Supplied data:
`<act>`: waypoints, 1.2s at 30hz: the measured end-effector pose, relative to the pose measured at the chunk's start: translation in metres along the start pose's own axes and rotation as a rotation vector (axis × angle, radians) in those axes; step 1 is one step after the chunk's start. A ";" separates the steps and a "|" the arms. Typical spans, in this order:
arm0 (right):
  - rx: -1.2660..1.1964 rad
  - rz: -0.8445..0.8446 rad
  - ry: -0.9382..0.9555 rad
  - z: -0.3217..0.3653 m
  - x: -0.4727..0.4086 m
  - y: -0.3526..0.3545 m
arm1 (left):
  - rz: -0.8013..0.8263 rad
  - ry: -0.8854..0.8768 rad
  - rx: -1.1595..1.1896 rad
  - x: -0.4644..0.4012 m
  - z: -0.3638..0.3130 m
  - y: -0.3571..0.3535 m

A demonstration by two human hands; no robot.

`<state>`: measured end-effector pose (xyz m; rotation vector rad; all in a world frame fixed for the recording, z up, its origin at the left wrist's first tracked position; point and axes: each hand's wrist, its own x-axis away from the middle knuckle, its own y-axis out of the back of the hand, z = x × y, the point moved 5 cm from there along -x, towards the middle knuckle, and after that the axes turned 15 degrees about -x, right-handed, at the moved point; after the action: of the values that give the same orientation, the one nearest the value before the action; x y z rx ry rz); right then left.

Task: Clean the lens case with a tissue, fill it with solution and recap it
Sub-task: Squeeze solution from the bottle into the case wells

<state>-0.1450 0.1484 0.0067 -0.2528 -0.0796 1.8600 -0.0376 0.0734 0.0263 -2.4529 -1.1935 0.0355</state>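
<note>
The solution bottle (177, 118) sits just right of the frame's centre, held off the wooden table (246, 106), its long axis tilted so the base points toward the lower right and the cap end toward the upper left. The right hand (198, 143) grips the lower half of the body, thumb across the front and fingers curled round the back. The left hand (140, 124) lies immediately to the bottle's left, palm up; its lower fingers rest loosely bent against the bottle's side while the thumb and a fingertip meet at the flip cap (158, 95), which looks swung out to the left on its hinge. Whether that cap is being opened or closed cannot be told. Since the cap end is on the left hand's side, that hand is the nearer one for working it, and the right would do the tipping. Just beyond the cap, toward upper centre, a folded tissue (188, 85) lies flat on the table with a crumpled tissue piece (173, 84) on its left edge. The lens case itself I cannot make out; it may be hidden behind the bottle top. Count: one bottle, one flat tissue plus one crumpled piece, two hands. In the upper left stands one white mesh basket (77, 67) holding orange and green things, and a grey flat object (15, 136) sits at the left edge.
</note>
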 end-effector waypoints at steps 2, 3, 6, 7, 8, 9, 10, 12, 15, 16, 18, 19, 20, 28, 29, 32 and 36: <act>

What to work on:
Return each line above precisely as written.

Task output:
`<act>`: waypoints, 1.2s at 30hz: the measured end-effector pose, relative to the pose measured at the chunk's start: translation in metres along the start pose's own axes and rotation as a rotation vector (axis × angle, radians) in those axes; step 1 is one step after the chunk's start. A ";" separates the steps and a "|" the arms. Typical spans, in this order:
arm0 (right):
  - rx: -1.2660..1.1964 rad
  - rz: -0.8445..0.8446 rad
  - ry: -0.9382..0.9555 rad
  - z: -0.3217..0.3653 m
  - x: -0.4727..0.4086 m
  - y: -0.3526..0.3545 m
arm1 (left):
  - rz: -0.8013..0.8263 rad
  - ry: -0.8854..0.8768 rad
  - rx: -1.1595..1.1896 rad
  - x: -0.4644..0.4012 m
  - z: -0.3638..0.3130 m
  - y: -0.3571..0.3535 m

A demonstration by two human hands; no robot.

`<state>`: measured end-effector pose (xyz m; rotation vector rad; all in a world frame fixed for the recording, z up, its origin at the left wrist's first tracked position; point and axes: each hand's wrist, its own x-axis away from the middle knuckle, its own y-axis out of the back of the hand, z = x × y, the point moved 5 cm from there along -x, towards the middle knuckle, and after that the axes turned 15 degrees about -x, right-handed, at the moved point; after the action: of the values that give the same orientation, the one nearest the value before the action; x y z rx ry rz); right then left.

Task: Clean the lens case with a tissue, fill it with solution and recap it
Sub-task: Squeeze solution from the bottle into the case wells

<state>-0.1450 0.1484 0.0067 -0.2528 -0.0796 1.8600 -0.0376 0.0734 0.0263 -2.4529 -1.1935 0.0355</state>
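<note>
The solution bottle (177, 118) sits just right of the frame's centre, held off the wooden table (246, 106), its long axis tilted so the base points toward the lower right and the cap end toward the upper left. The right hand (198, 143) grips the lower half of the body, thumb across the front and fingers curled round the back. The left hand (140, 124) lies immediately to the bottle's left, palm up; its lower fingers rest loosely bent against the bottle's side while the thumb and a fingertip meet at the flip cap (158, 95), which looks swung out to the left on its hinge. Whether that cap is being opened or closed cannot be told. Since the cap end is on the left hand's side, that hand is the nearer one for working it, and the right would do the tipping. Just beyond the cap, toward upper centre, a folded tissue (188, 85) lies flat on the table with a crumpled tissue piece (173, 84) on its left edge. The lens case itself I cannot make out; it may be hidden behind the bottle top. Count: one bottle, one flat tissue plus one crumpled piece, two hands. In the upper left stands one white mesh basket (77, 67) holding orange and green things, and a grey flat object (15, 136) sits at the left edge.
</note>
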 end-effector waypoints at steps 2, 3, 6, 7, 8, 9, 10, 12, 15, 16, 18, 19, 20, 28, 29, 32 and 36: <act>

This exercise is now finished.